Into the Wild
Das andere, natürlich viel spannender anmutende Ufer scheint unerreichbar. Dort drüben wächst ein weißer Baum und verwandelt sich in eine Leiter im Fluss. Dies ist der letzte Ausstieg aus den Fluten der Aa, bevor diese nach der nächsten Kurve in die Werre mündet.

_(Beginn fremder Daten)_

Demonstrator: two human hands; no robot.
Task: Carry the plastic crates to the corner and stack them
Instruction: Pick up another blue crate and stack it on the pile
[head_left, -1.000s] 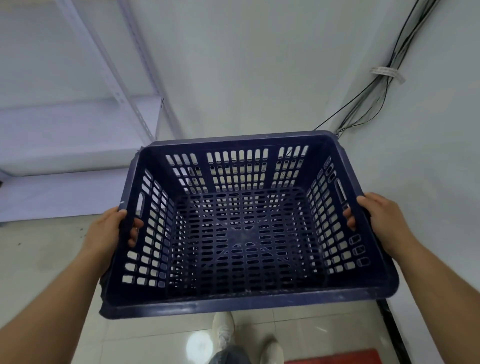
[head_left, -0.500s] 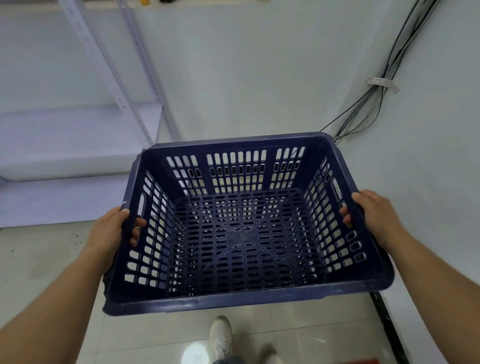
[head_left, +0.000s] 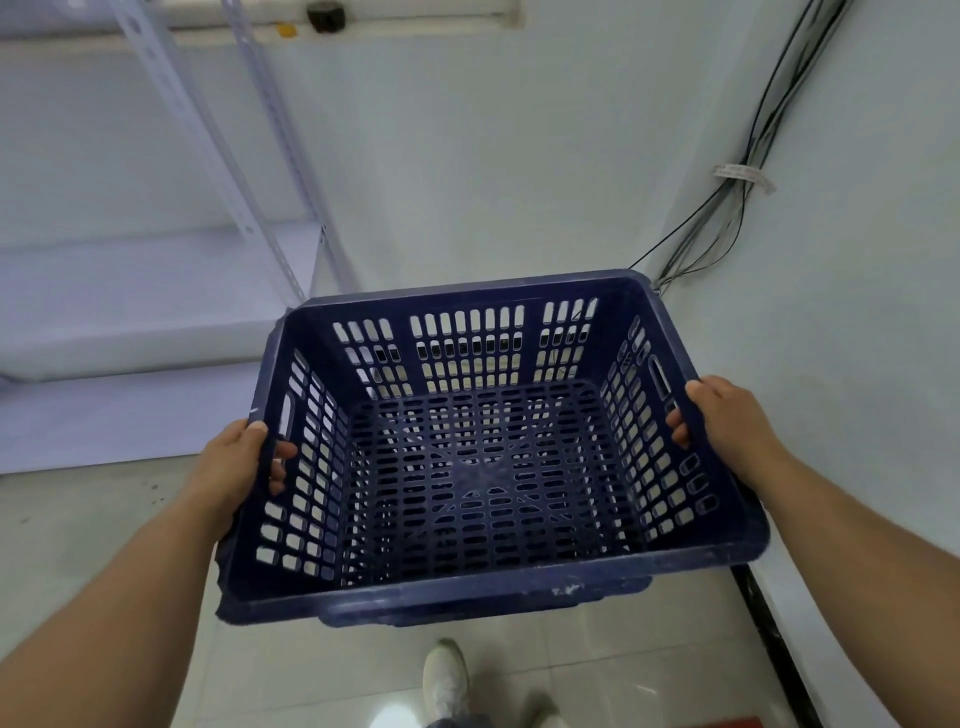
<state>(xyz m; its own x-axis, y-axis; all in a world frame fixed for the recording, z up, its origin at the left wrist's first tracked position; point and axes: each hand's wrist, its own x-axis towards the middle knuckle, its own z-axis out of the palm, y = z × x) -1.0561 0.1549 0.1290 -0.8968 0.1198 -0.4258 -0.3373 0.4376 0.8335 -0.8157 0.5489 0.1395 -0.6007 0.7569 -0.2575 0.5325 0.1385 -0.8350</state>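
One item in transit, with its surroundings listed left to right. Far left: a white metal shelving unit (head_left: 156, 291) with perforated uprights, standing against the far wall. Below it: a pale glossy tiled floor (head_left: 93, 545). Left hand (head_left: 236, 467): clamped on the crate's left rim, thumb over the top edge, fingertips curled in through the side lattice. Centre: a dark blue perforated plastic crate (head_left: 467, 590), rectangular and open-topped, with slotted walls and base and nothing inside. It is held clear of the floor between shelving and right wall, roughly level, its far edge toward the room's corner. Below its near edge: a white shoe (head_left: 447, 680) on the tiles. Right hand (head_left: 727, 415): gripping the right rim the same way, thumb on top, fingers hooked through the wall. Far right: a bundle of black cables (head_left: 753, 208) running down the white wall toward the corner, tied with a pale band. No second crate is visible, so stacking has probably not begun. Handling, as judged: light, being empty and mostly holes; stiff enough to keep its shape under a two-sided hold; smooth moulded plastic, not fragile, though slippery if held by flat palms alone. Best purchase is the rolled rim or the long handle slot (head_left: 287, 415) in each side wall; both hands sit just nearer than those slots.
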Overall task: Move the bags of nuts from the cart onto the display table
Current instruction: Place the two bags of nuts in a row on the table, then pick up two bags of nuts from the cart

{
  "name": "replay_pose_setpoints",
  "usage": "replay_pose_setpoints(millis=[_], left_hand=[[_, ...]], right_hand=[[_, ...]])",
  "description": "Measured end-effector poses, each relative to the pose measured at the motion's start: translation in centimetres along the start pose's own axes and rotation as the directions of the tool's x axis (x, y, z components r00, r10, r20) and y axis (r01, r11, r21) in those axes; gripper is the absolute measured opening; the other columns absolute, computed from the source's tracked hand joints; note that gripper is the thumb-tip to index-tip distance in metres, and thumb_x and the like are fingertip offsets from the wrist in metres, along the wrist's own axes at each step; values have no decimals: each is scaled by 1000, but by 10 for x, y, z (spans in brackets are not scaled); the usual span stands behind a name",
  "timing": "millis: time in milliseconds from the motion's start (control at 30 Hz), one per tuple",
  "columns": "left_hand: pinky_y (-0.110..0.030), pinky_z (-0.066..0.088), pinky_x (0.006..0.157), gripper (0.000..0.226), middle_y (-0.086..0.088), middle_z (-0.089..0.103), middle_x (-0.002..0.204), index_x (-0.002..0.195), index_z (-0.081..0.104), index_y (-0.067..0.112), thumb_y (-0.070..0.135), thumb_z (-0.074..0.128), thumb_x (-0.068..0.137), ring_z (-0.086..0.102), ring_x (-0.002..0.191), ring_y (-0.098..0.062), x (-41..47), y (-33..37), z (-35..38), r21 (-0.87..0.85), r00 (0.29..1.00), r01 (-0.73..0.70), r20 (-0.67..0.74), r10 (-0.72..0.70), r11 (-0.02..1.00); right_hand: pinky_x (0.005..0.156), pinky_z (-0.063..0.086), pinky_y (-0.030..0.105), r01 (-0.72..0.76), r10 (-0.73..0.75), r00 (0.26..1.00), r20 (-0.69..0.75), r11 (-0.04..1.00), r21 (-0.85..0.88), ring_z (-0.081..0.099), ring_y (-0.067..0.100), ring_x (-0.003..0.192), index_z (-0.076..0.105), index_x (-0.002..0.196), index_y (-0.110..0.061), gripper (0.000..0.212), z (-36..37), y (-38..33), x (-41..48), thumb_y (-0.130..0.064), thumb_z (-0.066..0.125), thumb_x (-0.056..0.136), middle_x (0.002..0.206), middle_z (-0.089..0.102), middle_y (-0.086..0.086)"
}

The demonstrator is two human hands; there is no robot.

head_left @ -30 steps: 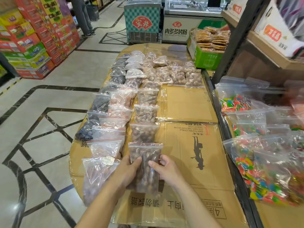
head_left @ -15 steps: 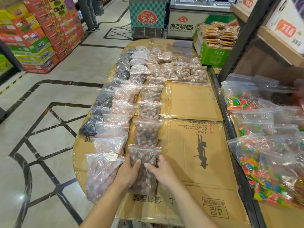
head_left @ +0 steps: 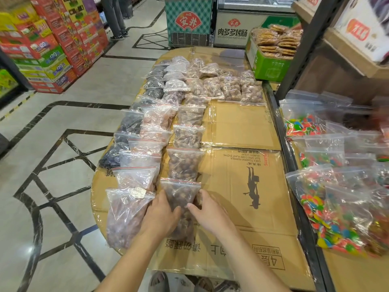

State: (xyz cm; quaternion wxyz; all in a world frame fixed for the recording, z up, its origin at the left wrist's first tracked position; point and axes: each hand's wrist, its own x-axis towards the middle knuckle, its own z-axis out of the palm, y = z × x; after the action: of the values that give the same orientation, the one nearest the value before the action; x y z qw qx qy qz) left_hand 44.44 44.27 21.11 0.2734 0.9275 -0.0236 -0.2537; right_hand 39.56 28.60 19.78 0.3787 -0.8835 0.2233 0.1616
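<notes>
A clear zip bag of brown nuts (head_left: 180,193) lies flat at the near end of the middle row on the cardboard-covered display table (head_left: 248,178). My left hand (head_left: 161,213) presses its left side and my right hand (head_left: 207,213) its right side, thumbs resting on top of the bag. Beyond it more nut bags (head_left: 185,163) run in overlapping rows toward the far end. A larger bag of pale nuts (head_left: 124,216) lies just left of my left hand. No cart is in view.
Bags of coloured candy (head_left: 336,207) fill the shelf to the right, behind a dark metal rail (head_left: 294,169). A green box of biscuits (head_left: 271,60) stands at the far right of the table. Stacked cartons (head_left: 52,43) and a person's legs (head_left: 114,17) stand across the aisle.
Both hands slid the nut bag slightly up the table so its top edge overlaps the bag ahead. The hands still rest on its sides.
</notes>
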Motion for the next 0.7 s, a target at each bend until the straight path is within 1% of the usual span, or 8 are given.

Schon an meinem ersten Tag im Marta Herford war ich fasziniert von der Skulptur des Niederländers Nick Hullegie am gegenüberliegenden Ufer des Museums. Der Besucher begegnet dem Sammlungswerk jedoch nicht zufällig; kommt und verlässt man das Marta durch den Haupteingang, wird man es vergeblich suchen.
Grow Up
Nähert man sich dem Museum allerdings von der Seite des Flusses, hebt sich die strahlend weiße Skulptur deutlich vor der dicht bewachsenen Böschung ab. Gemäß ihres Titels „Grow Up“ wächst sie aus der Erde und erhebt sich filigran, fast tänzelnd, dennoch fest verwurzelt zu einem Stamm. Dieser wird immer größer und verwandelt sich dann in eine Leiter, die in das Wasser eintaucht.
Plan B
Mir gefällt einerseits die Idee, die Leiter als Rettung zu sehen. Ausweglos im Strom des Flusses gefangen, eröffnet sich plötzlich die Möglichkeit eine Sprosse zu ergreifen und sich ans andere Ufer zu retten. Andererseits ist sie als Chance zu verstehen. Allein sie bietet die Möglichkeit das unerreichbare, unbekannte und ungewisse Ufer zu erreichen. Sie lockt den Betrachter auf die andere Seite. Erst auf den zweiten Blick fällt auf, dass es sich lediglich um eine Leiter zum Heraussteigen aus dem Fluss und vom oberen Ende ans Ufer springen, handelt. Der Rückweg bleibt abgeschnitten, es gibt kein Zurück mehr.
Das Kunstwerk spielt mit dem Traum vom Aussteigen. Die Zivilisation hinter sich lassen, dem Sehnsuchtsruf der wilden einsamen Schönheit der Natur folgen und ein Leben „in der Wildnis“ leben. Ein modernes Abenteuer, an welches ich morgens auf dem Weg ins Museum beim Anblick des Werkes gerne denke – „Grow Up“ als Rettung vor dem Erwachsenwerden, als Aufruf jung zu bleiben!
Hinweis:
Das Werk gehört seit der Ausstellung „LEERE X VISION – Körper und Gegenstände“ (26.10. – 22.11.2003) zur Sammlung Marta.